風魔法は風を扱う魔法であるが、その用途はもっぱら生活や攻撃に関する物が多い。その理由は、おそらく日本の妖怪話などだろう。例えば鎌鼬(カマイタチ)、すっぱりと何かに切り裂かれたような傷が残る現象だ。今でこそソニックブームのような衝撃波の影響であると分かっているが、昔はかなり怪奇だったに違いない。また台風もこの要因の1つだろう。荒れ狂う嵐と風と雷雨のコンボは、どんな子供でも怯えるものだ。


地魔法は地面に関する魔法だが、稀に陰陽五行の金を含むこともある。それは鉄や銀などの金属が土の中から出るという事を前提としているからなのかもしれない。用途的には、攻撃や防御に重点が置かれることが多い。それはおそらく、地震や防火壁(土壁)など身近な存在が土からできていたことを知っている日本人ならではなのだろう。



さて、これら基本魔法以外に、以下の魔法が含まれる場合もある。

光(神聖)魔法・闇(暗黒)魔法・無属性魔法だ。


光魔法というのは、信仰などを基礎として発動する神聖魔法と、それ以外の魔法に分けることができる。要素的には攻撃・防御・回復・支援の全てを含む場合が多い。それはキリスト教の聖典などにおける()()()()が一枚噛んでいるのだろうと思う。


それとは逆に闇魔法というのもある。おそらくは光魔法だけだと対にならず、単体優位性が高まってしまうためであろうと考えられる。要は互いに牽制し合う存在とする事で優位性を無くすのが目的であろう。


無属性魔法とは、火や水などの属性を持たない魔法の事だ。生活魔法と称する場合もある。その名の通り生活に根差した内容が多いが、肉体強化などの魔法も含まれることがある。

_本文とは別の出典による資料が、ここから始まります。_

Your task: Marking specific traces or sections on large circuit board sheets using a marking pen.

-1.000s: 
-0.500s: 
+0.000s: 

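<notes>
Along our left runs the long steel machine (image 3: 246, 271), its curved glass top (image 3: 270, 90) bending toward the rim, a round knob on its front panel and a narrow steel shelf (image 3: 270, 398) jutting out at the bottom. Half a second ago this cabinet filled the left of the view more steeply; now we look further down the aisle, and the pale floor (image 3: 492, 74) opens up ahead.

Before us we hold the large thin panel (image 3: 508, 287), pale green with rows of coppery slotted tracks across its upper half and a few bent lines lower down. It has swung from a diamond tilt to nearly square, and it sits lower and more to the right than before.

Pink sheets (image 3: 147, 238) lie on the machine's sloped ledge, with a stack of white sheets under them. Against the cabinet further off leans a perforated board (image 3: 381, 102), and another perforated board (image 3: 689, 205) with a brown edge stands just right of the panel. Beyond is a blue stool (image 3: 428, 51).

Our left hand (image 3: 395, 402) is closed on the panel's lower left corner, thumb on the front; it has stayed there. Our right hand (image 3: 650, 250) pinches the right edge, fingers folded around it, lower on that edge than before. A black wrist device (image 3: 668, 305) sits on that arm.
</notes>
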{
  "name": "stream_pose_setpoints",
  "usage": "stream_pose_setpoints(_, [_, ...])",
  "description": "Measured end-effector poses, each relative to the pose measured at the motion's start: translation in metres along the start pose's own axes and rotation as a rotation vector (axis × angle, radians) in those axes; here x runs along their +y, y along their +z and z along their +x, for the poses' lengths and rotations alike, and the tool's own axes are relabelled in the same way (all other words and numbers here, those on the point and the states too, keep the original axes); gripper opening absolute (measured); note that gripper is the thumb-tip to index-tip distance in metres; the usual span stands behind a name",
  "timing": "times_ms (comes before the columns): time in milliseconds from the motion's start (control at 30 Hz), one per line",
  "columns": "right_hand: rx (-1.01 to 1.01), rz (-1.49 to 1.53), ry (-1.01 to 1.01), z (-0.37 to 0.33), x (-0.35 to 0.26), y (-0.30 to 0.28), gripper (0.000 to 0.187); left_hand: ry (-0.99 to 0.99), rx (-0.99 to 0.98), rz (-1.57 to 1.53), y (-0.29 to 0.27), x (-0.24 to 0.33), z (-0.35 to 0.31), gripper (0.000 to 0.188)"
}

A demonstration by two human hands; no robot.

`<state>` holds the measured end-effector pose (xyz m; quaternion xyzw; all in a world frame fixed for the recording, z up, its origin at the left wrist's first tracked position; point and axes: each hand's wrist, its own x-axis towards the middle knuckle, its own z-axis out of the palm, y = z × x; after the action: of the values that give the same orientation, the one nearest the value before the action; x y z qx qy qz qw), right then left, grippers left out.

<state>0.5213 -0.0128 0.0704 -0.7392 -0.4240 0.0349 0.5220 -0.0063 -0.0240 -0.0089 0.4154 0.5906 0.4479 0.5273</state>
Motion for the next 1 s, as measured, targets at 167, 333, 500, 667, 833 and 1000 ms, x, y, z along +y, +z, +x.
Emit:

ここまで魔法の種類に関して話をしたが、ではその魔法の使い方についてだ。

魔法は、異世界に於いてはマナ或いはMPを使用して使うというイメージがある。しかし、このイメージは主に錬丹術(れんたんじゅつ)、それも内丹術(ないたんじゅつ)から来るものが多いと思われる。よく言われるのは『自分の中に循環する力をイメージしてその力を一点に集める』とかだ。

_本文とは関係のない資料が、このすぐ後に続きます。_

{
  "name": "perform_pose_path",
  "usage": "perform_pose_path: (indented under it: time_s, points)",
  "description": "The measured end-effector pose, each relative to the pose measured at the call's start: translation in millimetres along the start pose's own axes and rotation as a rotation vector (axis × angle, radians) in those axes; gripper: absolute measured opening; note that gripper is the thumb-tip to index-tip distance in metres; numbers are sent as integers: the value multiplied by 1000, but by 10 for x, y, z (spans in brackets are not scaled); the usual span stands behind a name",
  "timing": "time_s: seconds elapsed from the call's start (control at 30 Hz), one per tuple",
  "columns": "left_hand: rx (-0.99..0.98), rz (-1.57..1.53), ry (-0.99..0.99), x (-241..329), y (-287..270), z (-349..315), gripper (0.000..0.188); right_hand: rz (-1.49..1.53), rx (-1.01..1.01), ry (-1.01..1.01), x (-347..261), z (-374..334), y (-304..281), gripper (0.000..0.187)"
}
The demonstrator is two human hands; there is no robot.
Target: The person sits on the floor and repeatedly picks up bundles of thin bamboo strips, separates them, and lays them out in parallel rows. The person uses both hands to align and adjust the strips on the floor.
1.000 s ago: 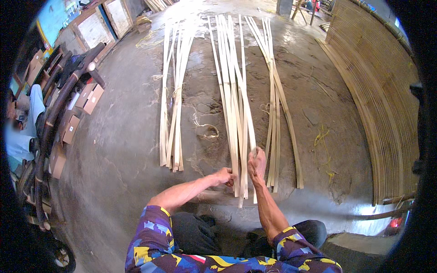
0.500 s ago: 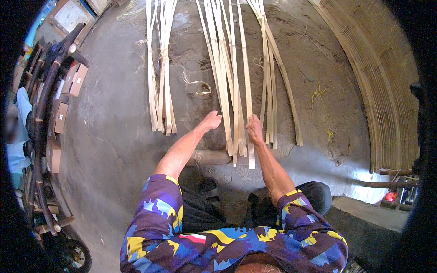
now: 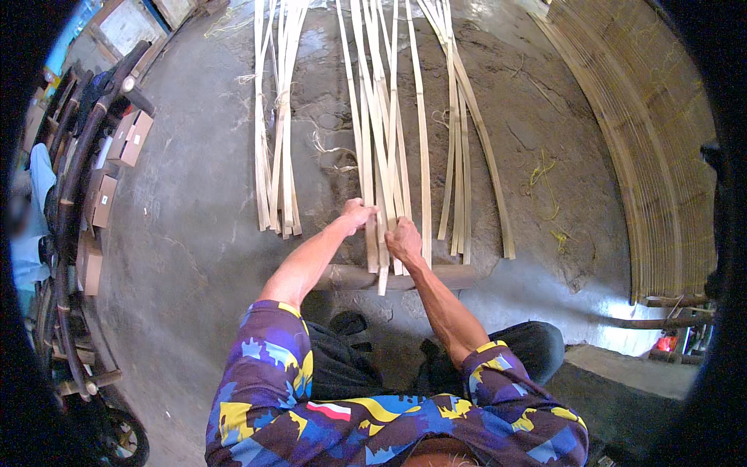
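Long pale bamboo strips (image 3: 364, 101) run away from me across the floor in the middle group. My left hand (image 3: 359, 216) is closed at the left side of this group, its fingers around the strips near their close ends. A little lower and to the right, my right hand (image 3: 403, 241) grips strips of the same group. One strip end (image 3: 383, 282) reaches closer to me than the others. A single strip (image 3: 422, 156) lies just right of my right hand. The close ends rest over a thick bamboo pole (image 3: 451, 275) lying crosswise.
More bamboo strips (image 3: 284, 156) lie tied at the left, and another group (image 3: 464, 163) fans out at the right. A large slatted bamboo mat (image 3: 646, 140) covers the far right. Cardboard boxes (image 3: 130, 138) and a dark pole frame (image 3: 70, 202) stand at the left.
My right hand has moved left and down, from the single strip to the middle group. My left hand has shifted slightly left and down onto the strips, which are now drawn closer together.
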State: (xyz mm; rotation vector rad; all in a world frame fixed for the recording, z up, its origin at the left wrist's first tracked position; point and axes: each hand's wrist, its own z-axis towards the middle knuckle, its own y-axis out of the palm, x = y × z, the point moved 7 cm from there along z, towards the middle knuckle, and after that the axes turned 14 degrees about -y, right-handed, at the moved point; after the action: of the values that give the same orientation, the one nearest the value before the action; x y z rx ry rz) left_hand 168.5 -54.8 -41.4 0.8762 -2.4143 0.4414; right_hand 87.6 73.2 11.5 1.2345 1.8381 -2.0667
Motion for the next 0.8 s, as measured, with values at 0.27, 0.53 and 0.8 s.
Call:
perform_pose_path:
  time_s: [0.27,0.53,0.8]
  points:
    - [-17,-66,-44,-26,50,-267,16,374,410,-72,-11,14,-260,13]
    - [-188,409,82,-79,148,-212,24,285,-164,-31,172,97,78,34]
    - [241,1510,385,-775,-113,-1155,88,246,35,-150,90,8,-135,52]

さらに、多くの魔法には【詠唱】という段階がある。詠唱は、要は自らのマナの動き方を指し示す指標の様なものだと思ってもらいたい。早い話が目的地までの地図である。この詠唱という段階を踏み呪文を唱える事により、魔法を魔法として行使できるようになるのだろうと思う。

この詠唱という段階の次に出るのは無詠唱、つまり呪文を声に出さず心の中で唱える方法だ。だが、実はこの『無詠唱』は言うほど楽ではない。

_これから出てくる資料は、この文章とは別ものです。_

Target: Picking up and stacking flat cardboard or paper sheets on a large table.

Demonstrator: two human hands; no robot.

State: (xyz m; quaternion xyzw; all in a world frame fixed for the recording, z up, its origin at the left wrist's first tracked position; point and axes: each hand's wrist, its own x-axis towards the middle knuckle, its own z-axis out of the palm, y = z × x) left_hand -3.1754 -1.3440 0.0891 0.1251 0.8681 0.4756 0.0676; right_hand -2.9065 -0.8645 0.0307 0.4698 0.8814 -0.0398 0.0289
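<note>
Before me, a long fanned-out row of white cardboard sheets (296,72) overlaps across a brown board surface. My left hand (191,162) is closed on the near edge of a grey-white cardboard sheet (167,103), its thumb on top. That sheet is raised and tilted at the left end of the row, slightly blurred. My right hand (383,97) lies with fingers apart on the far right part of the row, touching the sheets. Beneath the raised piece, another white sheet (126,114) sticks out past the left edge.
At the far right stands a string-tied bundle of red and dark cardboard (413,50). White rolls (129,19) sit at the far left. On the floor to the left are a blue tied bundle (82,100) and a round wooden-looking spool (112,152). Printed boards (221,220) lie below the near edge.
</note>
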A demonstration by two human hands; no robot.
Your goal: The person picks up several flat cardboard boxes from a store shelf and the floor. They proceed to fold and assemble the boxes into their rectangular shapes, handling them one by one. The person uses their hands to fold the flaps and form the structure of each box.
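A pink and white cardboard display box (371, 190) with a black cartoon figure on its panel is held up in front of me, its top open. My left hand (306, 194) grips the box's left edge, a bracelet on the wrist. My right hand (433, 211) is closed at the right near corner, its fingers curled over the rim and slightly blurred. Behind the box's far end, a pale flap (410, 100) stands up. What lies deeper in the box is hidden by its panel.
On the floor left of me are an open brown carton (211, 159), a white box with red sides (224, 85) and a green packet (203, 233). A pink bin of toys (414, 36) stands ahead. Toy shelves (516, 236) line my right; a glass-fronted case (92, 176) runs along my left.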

呪文を唱える詠唱が目的地までの地図なら、無詠唱というのはその地図を暗記して目的地まで行くという事だ。それはつまり、暗記する地図が複雑になれば(つまりより長い詠唱が必要な高度な呪文になればなるほど)それだけ道を覚えるのが難しいという事であり、最悪目的地に着かない場合がある(魔法が失敗する)という事である。



もし魔法使いとして立派になりたいなら、その部分をしっかり覚えておくことをオススメする。

そしてもう一つ、大事な要素を教えておこう。

詠唱は先ほども言ったが、目的地までの地図の様なものだ。

しかし目的地までに困難が降り注ぐこともある。それがいわゆる対抗呪文(対抗魔法)である。対抗呪文は、詠唱をするという段階においてのみ効果があると思ってもらっていい。というのも、詠唱の段階でどんな呪文を唱えているかが解れば対抗しやすいからだ。

だが無詠唱になった場合、対抗呪文というのは非常に難しい段階になると言って良い。何しろ相手も自分も無詠唱ならば、どんな呪文を唱えているかは解らないからである。したがってその場合は単純に、魔法の威力勝負になる。威力が強ければ相手の魔法を飲み込んでくれるが、弱ければ逆に食われるわけだ。


だから『無詠唱ができる魔法使いが優秀』と一概には言えない。

本当に優秀な魔法使いとは、覚えている魔法が豊富で、相手の呪文を読み解くだけの理解力を持ち、魔法自体の威力も高い魔法使いなのである。